Adsorption and surface reactivity on single-walled boron nitride nanotubes containing stone-wales defects

Adsorption of chemical species H, O, CO, H-2, O-2, H2O, and NH3 on the sidewall of zigzag (8,0) and armchair (5, 5) boron nitride nanotubes (BNNTs) is studied using density-functional theory. Particular attention is paid to searching for the most-stable configuration of the adsorbates at a perfect site (PS) and near a Stone-Wales (SW) defect, and the surface reactivity at the PS and near the SW defect. Reactivity near the SW defect is generally higher than that at the PS because of the formation of frustrated B-B and N-N bonds and the local strain caused by pentagonal and heptagonal pairs.
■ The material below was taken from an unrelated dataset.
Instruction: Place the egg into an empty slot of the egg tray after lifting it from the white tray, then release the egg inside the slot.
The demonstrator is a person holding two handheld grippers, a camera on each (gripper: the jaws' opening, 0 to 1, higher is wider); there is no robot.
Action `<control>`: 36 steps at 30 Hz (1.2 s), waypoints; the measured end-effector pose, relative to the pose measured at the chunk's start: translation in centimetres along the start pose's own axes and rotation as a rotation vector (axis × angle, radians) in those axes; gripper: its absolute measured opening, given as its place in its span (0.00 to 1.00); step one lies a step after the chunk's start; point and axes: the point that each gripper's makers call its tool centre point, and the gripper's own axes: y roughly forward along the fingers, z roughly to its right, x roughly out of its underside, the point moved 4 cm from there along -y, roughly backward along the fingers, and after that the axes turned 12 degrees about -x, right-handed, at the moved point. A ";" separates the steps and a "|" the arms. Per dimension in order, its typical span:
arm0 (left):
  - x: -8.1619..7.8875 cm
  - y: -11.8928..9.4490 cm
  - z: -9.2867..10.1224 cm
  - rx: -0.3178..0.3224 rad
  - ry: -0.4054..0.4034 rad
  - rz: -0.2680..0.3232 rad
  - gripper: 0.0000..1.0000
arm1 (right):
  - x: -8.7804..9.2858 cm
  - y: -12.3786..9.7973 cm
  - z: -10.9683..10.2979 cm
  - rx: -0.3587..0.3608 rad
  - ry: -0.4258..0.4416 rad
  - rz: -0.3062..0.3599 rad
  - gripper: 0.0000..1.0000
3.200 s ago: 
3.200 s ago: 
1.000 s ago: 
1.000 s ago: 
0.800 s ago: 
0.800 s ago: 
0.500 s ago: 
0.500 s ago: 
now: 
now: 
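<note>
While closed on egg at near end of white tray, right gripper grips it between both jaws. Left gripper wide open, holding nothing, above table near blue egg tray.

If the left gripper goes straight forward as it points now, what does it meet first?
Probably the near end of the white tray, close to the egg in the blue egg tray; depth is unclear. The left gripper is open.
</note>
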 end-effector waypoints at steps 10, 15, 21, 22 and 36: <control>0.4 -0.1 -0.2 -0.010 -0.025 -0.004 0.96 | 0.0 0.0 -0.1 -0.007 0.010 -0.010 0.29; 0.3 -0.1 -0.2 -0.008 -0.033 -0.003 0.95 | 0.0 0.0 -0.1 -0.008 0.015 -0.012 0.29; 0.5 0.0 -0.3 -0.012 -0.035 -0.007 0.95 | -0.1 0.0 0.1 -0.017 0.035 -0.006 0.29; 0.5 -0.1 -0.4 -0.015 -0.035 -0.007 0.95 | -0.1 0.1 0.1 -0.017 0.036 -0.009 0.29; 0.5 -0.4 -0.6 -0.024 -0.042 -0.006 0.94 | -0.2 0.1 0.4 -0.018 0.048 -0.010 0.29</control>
O-2 is prone to dissociative chemisorption near SW defects, but is more likely physisorbed at the PS. The adsorption of H2O and NH3 on the sidewall of BNNT can be described as molecular chemisorption due to modest interaction between HOMO of H2O or NH3 with LUMO of BNNT. Adsorption of NH3 can affect electronic properties of BNNT through lifting the Fermi level. As such, NH3 can be viewed as an n-type impurity. CO and H, can only be physisorbed on the sidewall of BNNT through van der Waals interactions.